A close reading, aloud, of the text with the proper breath grouping and stresses and pauses as indicated through the punctuation and capitalization (It is not arbitrary, but intended.) will show you the inferior nature of the "greeting card" version of the poem and the immense interstellar distance from the planet Dick(i)(e)nson to the asteroid of Suess.
And remember that when you need really drop-dead snooty responses, I'm your huckleberry.
Should you wish to go further afield into a stranger perspective on American lit of the era I'd point you to some chapters from DH Lawrence's Studies in Classic American Literature.
Overview:CHAPTER 1 The Spirit of Place
Melville: Moby Dick Chapter 11
Whitman Chapter 12
Then if you get really interested there's always American renaissance; art and expression in the age of Emerson and Whitman by the tragic F O Matthiessen.
Get cracking. There will be a test at 6:30 AM July 5th. Your time.
Whitman? That's the dude with the boxes of chocolates, right?
Exactly so and he's saving the one with the goozy cherry in the center for you.
But if he offers you a ride… don't get in the van.
Well, I sure hope both you, Sippican, and Gerard were English majors together at some liberal arts college.
I'm throwing Edith Wharton out there into the ring, though she's clearly not your style. Still, you would admire Undine Spragg.
And it's Edith Wharton in the HOUSE… and now in the RING!
Headfake! She's bobbing. She's weaving. She's WHIPPING OUT HER Undine Spragg!
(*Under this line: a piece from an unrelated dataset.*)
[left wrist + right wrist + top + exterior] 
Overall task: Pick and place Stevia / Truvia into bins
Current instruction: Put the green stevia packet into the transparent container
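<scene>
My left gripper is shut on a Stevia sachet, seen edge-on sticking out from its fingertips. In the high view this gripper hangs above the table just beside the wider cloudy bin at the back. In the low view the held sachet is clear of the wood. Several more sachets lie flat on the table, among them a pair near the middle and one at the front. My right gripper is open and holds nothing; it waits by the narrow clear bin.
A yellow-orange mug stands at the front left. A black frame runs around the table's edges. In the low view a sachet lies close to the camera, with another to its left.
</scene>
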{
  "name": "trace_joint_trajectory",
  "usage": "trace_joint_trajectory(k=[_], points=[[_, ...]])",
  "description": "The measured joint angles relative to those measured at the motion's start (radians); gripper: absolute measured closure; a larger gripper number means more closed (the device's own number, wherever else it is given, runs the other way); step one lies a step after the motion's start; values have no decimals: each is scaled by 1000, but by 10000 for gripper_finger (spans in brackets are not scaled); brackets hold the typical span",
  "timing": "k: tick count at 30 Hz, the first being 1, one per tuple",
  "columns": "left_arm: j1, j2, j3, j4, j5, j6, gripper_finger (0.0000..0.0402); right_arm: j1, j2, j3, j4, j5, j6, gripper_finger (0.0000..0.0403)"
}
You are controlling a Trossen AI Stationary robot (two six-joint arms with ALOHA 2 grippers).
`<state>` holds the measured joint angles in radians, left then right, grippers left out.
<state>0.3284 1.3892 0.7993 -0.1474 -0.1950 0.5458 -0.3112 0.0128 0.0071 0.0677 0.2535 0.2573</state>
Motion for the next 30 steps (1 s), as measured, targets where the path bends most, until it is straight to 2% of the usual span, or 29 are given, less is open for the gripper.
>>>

She's backing away from Dickinson whose little wren costume has slipped down to reveal some killer TATS and previously UNKNOWN PIERCINGS. Their jangle distracts Wharton for a precious moment and, BOING BLAM, Whitman body slams her by diving off the ropes landing SMACK DAB on her commodious buttocks with his trademark Yawp "I slam the BOOTY ELECTRIC!".
Whitman tags Melville who steps into the ring and high fives Dickinson… they grab Whatron by her short and curlies and whirling her about let GO!
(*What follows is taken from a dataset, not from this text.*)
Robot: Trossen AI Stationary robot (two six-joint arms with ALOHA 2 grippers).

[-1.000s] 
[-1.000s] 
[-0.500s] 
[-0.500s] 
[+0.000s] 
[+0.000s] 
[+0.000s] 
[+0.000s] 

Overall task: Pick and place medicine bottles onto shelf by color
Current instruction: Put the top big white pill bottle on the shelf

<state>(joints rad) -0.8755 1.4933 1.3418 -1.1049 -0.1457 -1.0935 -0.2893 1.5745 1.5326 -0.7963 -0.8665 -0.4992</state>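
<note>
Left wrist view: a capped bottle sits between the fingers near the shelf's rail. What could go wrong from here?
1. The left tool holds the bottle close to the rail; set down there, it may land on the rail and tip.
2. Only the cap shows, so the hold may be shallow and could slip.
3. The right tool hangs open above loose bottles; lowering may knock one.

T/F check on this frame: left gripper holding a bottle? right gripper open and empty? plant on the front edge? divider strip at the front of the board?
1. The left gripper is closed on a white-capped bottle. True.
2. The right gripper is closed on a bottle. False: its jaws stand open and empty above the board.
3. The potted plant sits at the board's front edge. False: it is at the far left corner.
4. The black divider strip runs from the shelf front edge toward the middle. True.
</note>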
It's a long one….. a LONG ONE… It's… It's OUTTA HERE!
I SING the Booty Electric;
The booties of those I love engirth me, and my booty engirtheth them;
They will not let me off their booty till I boogaloo with them, frug to them,
And hucklebuck them, and bring them a hot, damp towel full with the charge of the Soul.
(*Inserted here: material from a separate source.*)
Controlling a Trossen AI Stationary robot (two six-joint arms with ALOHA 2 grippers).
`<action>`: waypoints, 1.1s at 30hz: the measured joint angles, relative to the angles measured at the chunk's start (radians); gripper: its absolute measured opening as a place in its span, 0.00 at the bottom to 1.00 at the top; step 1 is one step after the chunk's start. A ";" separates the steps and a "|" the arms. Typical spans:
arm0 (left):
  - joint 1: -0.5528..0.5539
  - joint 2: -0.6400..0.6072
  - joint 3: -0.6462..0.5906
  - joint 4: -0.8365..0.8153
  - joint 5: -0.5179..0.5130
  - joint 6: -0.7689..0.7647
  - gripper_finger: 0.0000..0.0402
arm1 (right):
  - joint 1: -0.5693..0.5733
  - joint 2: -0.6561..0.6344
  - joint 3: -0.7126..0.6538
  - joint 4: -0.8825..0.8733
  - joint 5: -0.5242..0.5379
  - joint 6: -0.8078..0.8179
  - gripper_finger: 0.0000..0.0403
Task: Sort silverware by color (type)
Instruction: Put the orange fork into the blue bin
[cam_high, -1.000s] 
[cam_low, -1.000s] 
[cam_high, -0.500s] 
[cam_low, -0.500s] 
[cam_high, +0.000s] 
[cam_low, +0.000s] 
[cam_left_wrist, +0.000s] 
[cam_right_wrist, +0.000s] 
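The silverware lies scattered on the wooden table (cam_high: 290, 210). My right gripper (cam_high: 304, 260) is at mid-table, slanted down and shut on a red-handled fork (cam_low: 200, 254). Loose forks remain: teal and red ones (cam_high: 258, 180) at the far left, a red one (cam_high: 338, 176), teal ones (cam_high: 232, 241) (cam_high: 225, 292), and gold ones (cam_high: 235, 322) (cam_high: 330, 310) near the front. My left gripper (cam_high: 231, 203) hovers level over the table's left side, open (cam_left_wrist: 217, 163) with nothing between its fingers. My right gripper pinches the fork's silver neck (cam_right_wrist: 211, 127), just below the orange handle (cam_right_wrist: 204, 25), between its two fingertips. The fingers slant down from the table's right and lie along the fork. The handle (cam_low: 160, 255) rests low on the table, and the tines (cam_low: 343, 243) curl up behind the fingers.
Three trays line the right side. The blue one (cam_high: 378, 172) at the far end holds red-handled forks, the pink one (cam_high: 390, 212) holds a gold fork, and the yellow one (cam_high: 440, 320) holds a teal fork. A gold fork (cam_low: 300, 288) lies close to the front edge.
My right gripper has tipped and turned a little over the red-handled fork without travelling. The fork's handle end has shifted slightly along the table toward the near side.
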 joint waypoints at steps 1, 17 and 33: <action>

Was it doubted that those who boff their own booties closet themselves;
And if those who booty call the living are as bad as they who booty call the dead?
And if the Booty does not do as much as the Soulman James Brown! James Brown!
And if the Booty were not the Soulman James Brown! James Brown!,
What is the Soulman James Brown! James Brown! except a man of busted booty?
— Whitman, I Sing the Booty Electric (from the lost Hampstead Privy manuscript)
Wharton Hears A Who
By Dr. Suessican
I think you're a cutie!
said young Ethan Frome
To the maid name of Mattie
as she dusted his home.
You've got bigger hooters
than Zenobia, too!
So let's go out sledding
while the weather stays cool.
What terrible crashing!
Young Ethan Frome frowned.
As he bounced off the elm tree
and sprawled on the ground!
Like George of the Jungle
he planted his face
And Mattie was busted
all over the place.
Throughout Starkfield village
the news quickly spread:
Ethan and Mattie
have staved in their heads!
Now Ethan can walk
only one mile an hour!
And Mattie is planted
like plasticene flowers.
I shouldn't go sledding
Ethan thought with alarm.
Each time that I try it
the maid comes to great harm.
As his wife's rearranging
Their wheelchairs and shawls
Ethan Frome figgers next time.
He'll sled towards a wall!.
Bravo gentlemen, bravo.
A note to the audience:
This surreal interlude was brought to you by Sullivan & Vanderleun. No hallucinogenics were used during the writing of these posts though sense memory may have been employed.
Nice job guys.
A for Sippan's ruthless rhyming,
but A+ for Gerard's free verse and ingenious use of the words "engirtheth" and "hucklebuck."
What liberal arts college was it again?
This comment has been removed by the author.
The comments to this posting have been as entertaining and edge of the seat sitting as the Wimbledon final today.
I agree with TmjUtah, "Amen" to the original post.
Jimmy Doolittle is still a big name out here in California's cotton country. Didn't know about his Alaskan experience, but it makes sense. Frontier days similar to Nome's were a little earlier, though.